OK, how about Ferguson, the little town that last summer became America’s favorite place to hate? Gentle Reader will recall that a very large young thug attacked a police officer and got his ass shot for his troubles. The professional grievance-mongers assured us that the shooting was in cold blood, while the young scholar (nay, choirboy) was attempting to surrender. The left – which is to say the lamestream media and their pet constituencies – uniformly demanded the police officer’s head. Then the actual physical evidence was laid before the grand jury and it got to see what actually happened, and it declined to indict the officer. Ferguson exploded. Lost in the lamestream hand-wringing about “racial justice” and all the rest was the fact that they’d demanded the criminal prosecution of an innocent man, and it was the refusal of the responsible authorities to pursue that innocent which prompted the destruction of a city.

And it was all a lie, as even some lefties are now admitting. This thug, who matched the description of the suspect in a just-completed violent felony the report of which had within recent seconds been disseminated by radio and heard by this officer, was hailed by the officer and then reached into the police car, physically attacked the officer, attempted to seize his weapon, then when the officer attempted to arrest him for that attack, attacked again, and was shot with his head down, charging the (physically much smaller) officer. He got, in other words, neither more nor less than precisely what he deserved.

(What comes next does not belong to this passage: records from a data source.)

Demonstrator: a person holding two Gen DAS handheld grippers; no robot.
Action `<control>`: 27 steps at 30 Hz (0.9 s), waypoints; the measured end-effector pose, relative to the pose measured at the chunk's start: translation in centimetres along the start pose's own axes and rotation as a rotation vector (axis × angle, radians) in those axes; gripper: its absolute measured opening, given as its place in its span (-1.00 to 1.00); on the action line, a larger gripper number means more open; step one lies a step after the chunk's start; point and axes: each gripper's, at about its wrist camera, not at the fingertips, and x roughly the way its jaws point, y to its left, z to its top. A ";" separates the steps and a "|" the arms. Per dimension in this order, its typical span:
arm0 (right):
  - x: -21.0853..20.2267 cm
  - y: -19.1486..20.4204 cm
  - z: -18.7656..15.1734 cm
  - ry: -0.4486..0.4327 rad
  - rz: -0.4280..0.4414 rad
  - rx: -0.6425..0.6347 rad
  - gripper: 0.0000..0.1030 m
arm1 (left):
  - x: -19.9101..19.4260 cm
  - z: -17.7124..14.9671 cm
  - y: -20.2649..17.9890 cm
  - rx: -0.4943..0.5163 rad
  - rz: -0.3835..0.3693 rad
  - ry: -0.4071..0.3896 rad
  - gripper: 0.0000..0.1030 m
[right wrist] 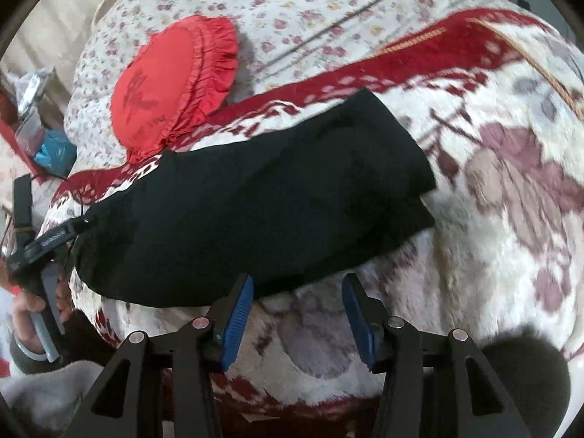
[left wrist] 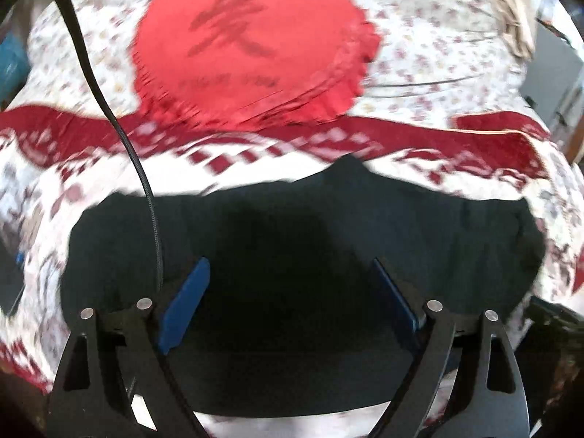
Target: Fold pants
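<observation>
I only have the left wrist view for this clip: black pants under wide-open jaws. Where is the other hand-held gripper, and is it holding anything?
Observer: The right hand-held gripper is open and empty. It is over the blanket, just off the near edge of the pants.
Operator: My view is blurred. How do the pants lie overall?
Observer: The right wrist view shows one flat folded band running diagonally, squared off at its far right end.
Operator: Is the person visible?
Observer: Only the left hand, wrapped round a grey handle at that view's left edge.
</observation>
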 end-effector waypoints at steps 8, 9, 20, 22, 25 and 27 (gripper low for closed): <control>0.1 -2.5 -0.1 -0.029 0.022 0.108 0.04 | 1.2 2.3 -7.6 0.087 -0.195 0.047 0.73; 0.2 -2.7 -0.1 -0.030 0.027 0.115 0.06 | 1.5 2.6 -8.9 0.116 -0.201 0.049 0.73; 1.0 -3.5 1.1 -0.048 0.055 0.129 0.08 | 4.1 4.4 -17.2 0.281 -0.222 0.074 0.73; 1.1 -3.5 1.2 -0.049 0.056 0.126 0.09 | 4.3 4.4 -17.5 0.276 -0.230 0.079 0.73; 1.4 -3.5 1.4 -0.043 0.063 0.122 0.12 | 4.7 4.5 -17.9 0.269 -0.243 0.095 0.73; 1.5 -3.5 1.5 -0.042 0.066 0.116 0.15 | 4.9 4.5 -18.2 0.275 -0.246 0.098 0.73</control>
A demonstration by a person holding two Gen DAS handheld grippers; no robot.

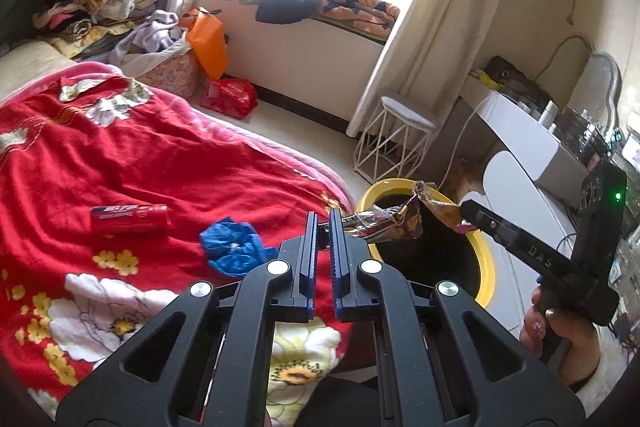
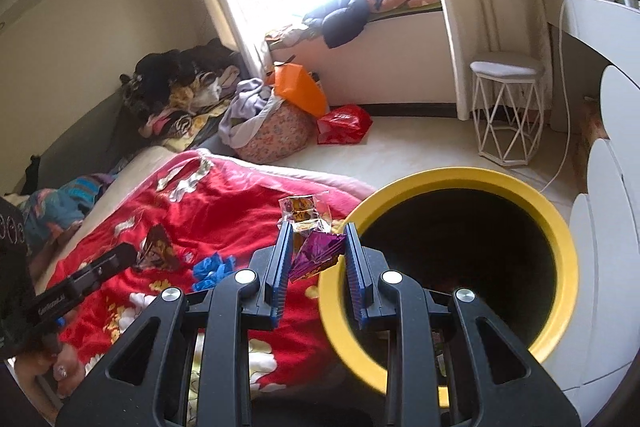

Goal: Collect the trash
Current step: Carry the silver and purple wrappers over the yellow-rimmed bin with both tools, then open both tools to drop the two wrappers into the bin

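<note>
Holding trash in both units, at the bin mouth.

Left hand-held gripper (image 1: 324, 223): jaws clenched on a crumpled snack wrapper (image 1: 384, 225), brown/silver foil. Wrapper sticks out from the fingertips over the near rim of the yellow-rimmed bin (image 1: 486, 267). In the right wrist view the same left hand-held gripper (image 2: 134, 255) comes in from the left with that wrapper (image 2: 160, 251) hanging over the red floral blanket (image 2: 224, 215).

Right hand-held gripper (image 2: 316, 247): jaws partly closed, grasping a purple foil wrapper (image 2: 320, 251) between the blue pads, with a clear printed wrapper (image 2: 304, 211) bunched up above it at the tips. Whether the clear one is actually pinched or just riding on the purple one, cannot tell. From the left wrist view the right hand-held gripper (image 1: 466, 209) holds its wrappers (image 1: 438, 205) over the bin's dark opening, far side of the rim. The person's hand (image 1: 556, 331) is on its grip.

Bin (image 2: 560, 227) sits on the floor just beside the bed edge, interior dark, contents not readable.

On the blanket (image 1: 120, 155): a blue crumpled piece (image 1: 232, 247) near the left unit's tips, and a red flat packet (image 1: 130, 219) further left, apart from it. Blue piece (image 2: 212, 269) also visible in the right view.

Background: white wire stool (image 1: 396, 139) by the curtain, orange bag (image 1: 208, 43) and red bag (image 1: 232, 97) on the floor near the window seat.
</note>
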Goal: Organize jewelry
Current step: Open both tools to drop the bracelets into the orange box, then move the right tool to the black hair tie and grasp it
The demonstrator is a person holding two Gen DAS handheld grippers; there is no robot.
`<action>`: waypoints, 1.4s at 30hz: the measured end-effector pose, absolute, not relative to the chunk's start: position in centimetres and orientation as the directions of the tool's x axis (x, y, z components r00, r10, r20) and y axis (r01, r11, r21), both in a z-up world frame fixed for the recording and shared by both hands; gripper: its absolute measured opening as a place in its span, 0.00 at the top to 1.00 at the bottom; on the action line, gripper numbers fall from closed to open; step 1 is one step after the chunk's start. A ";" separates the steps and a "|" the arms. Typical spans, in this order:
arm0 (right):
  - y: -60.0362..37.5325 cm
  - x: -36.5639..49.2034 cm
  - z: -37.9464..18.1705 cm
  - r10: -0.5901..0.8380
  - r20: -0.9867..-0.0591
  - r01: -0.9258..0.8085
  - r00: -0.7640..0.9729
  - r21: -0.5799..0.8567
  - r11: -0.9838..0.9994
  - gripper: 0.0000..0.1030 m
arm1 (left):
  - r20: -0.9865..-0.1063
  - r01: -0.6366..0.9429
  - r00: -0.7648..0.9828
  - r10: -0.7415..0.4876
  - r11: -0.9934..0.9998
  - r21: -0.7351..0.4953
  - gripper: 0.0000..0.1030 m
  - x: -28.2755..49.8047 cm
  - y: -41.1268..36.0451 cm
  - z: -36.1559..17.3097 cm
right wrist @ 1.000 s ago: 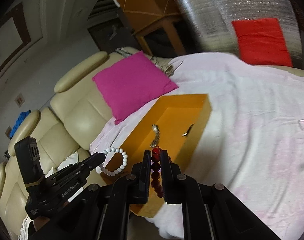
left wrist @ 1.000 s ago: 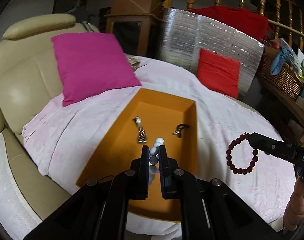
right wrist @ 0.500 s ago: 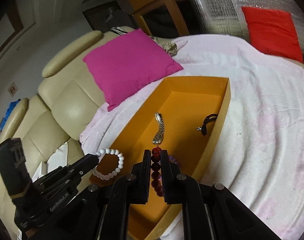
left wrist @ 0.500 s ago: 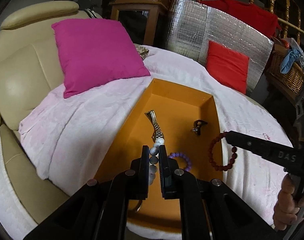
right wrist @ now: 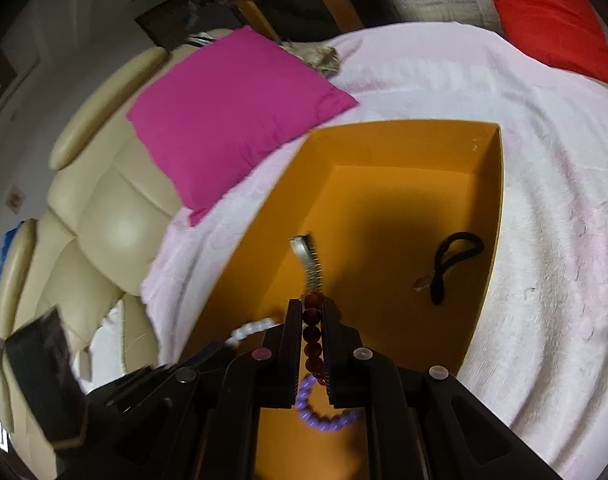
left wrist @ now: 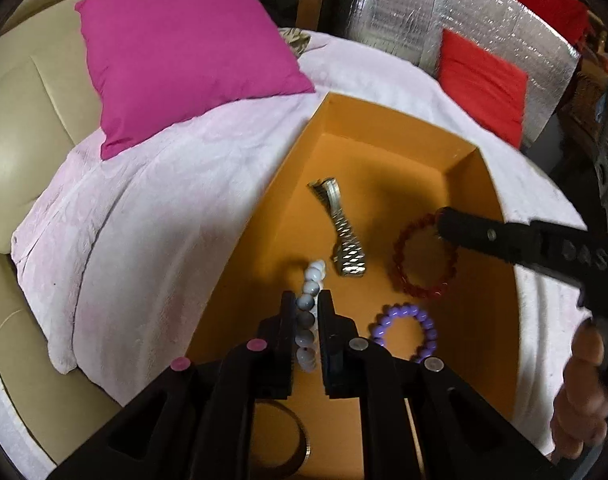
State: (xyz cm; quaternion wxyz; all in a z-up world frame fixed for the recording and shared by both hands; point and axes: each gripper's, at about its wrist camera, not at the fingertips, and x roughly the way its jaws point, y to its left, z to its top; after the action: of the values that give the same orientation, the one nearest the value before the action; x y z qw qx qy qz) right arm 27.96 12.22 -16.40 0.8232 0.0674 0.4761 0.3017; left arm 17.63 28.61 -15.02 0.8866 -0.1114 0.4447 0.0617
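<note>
An open orange box point(left wrist: 387, 148) lies on a pink-white blanket. My left gripper point(left wrist: 307, 304) is shut on a white bead bracelet point(left wrist: 311, 280) and holds it over the box's near left part. My right gripper point(right wrist: 312, 312) is shut on a dark red bead bracelet point(right wrist: 311, 334), which hangs low inside the box point(left wrist: 423, 264). In the box lie a silver watch band point(left wrist: 343, 236), a purple bead bracelet point(left wrist: 403, 334), a black cord piece point(right wrist: 451, 264) and a dark bangle point(left wrist: 288, 440).
A magenta cushion point(left wrist: 184, 48) leans on the beige sofa point(left wrist: 20, 128) to the left. A red cushion point(left wrist: 483, 84) stands against a silver foil panel point(left wrist: 443, 12) behind the box. The blanket point(left wrist: 152, 220) surrounds the box.
Both grippers have moved forward and down into the box. The red bracelet has gone from beside the box to over its floor. The white bracelet is lower over the box.
</note>
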 end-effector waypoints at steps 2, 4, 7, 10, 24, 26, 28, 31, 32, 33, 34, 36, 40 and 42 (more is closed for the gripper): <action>12.1 28.8 -16.8 0.525 -0.762 -0.406 0.380 0.372 0.835 0.87 | -0.806 -0.216 0.592 0.026 0.968 -0.127 0.71 17.4 28.8 -15.0; 11.0 29.3 -16.8 0.507 -0.766 -0.372 0.396 0.370 0.851 0.85 | -0.790 -0.229 0.611 0.054 0.967 -0.111 0.58 16.5 29.1 -14.3; 8.7 29.3 -15.7 0.515 -0.732 -0.342 0.447 0.393 0.854 0.81 | -0.756 -0.241 0.650 0.076 0.964 -0.110 0.56 14.9 29.8 -12.9; 6.3 28.4 -14.6 0.523 -0.707 -0.331 0.476 0.407 0.851 0.81 | -0.731 -0.250 0.676 0.096 0.962 -0.105 0.53 12.9 30.5 -11.9; -6.0 22.0 -12.1 0.465 -0.697 -0.304 0.546 0.352 0.885 0.53 | -0.740 -0.249 0.663 0.113 0.966 -0.075 0.34 7.1 26.3 -10.6; -8.0 20.9 -12.0 0.436 -0.705 -0.302 0.560 0.317 0.899 0.53 | -0.740 -0.207 0.667 0.085 0.975 -0.075 0.31 7.2 23.8 -10.1; -10.0 20.0 -12.0 0.415 -0.706 -0.292 0.574 0.297 0.909 0.53 | -0.737 -0.160 0.674 0.053 0.984 -0.075 0.29 7.3 21.1 -9.8; -13.2 18.6 -11.9 0.383 -0.713 -0.269 0.588 0.274 0.923 0.52 | -0.737 -0.107 0.676 0.015 0.991 -0.078 0.27 7.6 17.2 -9.2; -14.0 18.3 -11.9 0.373 -0.714 -0.261 0.593 0.268 0.927 0.52 | -0.740 -0.086 0.673 -0.004 0.993 -0.083 0.26 7.8 15.5 -9.1; -14.9 18.0 -11.8 0.360 -0.713 -0.252 0.601 0.259 0.933 0.51 | -0.742 -0.061 0.669 -0.028 0.994 -0.092 0.26 8.0 14.0 -9.0; -16.0 17.5 -11.7 0.343 -0.710 -0.239 0.615 0.247 0.939 0.51 | -0.744 -0.042 0.667 -0.044 0.994 -0.097 0.26 8.1 12.9 -8.9; -17.8 16.9 -11.6 0.316 -0.701 -0.218 0.640 0.228 0.949 0.48 | -0.748 0.011 0.659 -0.078 0.995 -0.094 0.26 8.3 9.4 -8.6; -21.0 16.0 -11.7 0.252 -0.680 -0.175 0.689 0.181 0.968 0.47 | -0.762 0.112 0.638 -0.107 0.993 -0.045 0.26 8.7 3.8 -8.1; -22.2 15.7 -12.0 0.234 -0.671 -0.167 0.703 0.164 0.972 0.47 | -0.765 0.160 0.631 -0.128 0.987 -0.033 0.26 8.9 1.5 -7.7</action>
State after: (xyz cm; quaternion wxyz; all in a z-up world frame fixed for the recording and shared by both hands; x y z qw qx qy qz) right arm 15.67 -22.22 -12.02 0.9218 0.0452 0.3695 0.1086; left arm 8.85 1.47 -7.69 0.9028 0.0190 0.4222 -0.0799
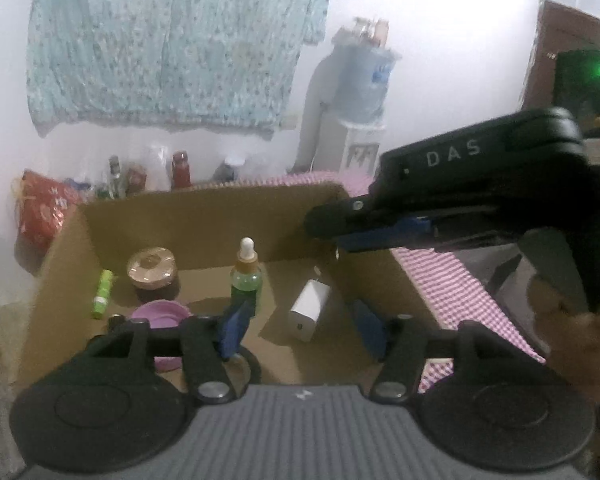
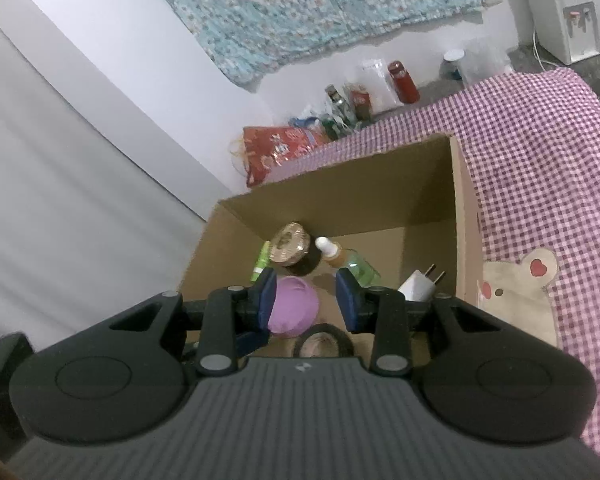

Enter the most politicized Department of Justice since the Palmer Raids. The everything-is-about-race minions of Eric Holder’s DOJ swept down on Ferguson, looking to act where the locals wouldn’t. In something of a surprise move, after parsing back through the physical evidence, even the race baiters of the DOJ concluded that the police officer acted in legitimate self-defense, and lawfully employed deadly force, thereby neither depriving this thug of any “civil right” he might otherwise have enjoyed nor committing any crime.  Even Dear Leader, whose politics are so steeped in race-mongering that he claims opposition to any single one of his policy preferences must necessarily be a function of his skin color, is defending the DOJ’s decision not to press on.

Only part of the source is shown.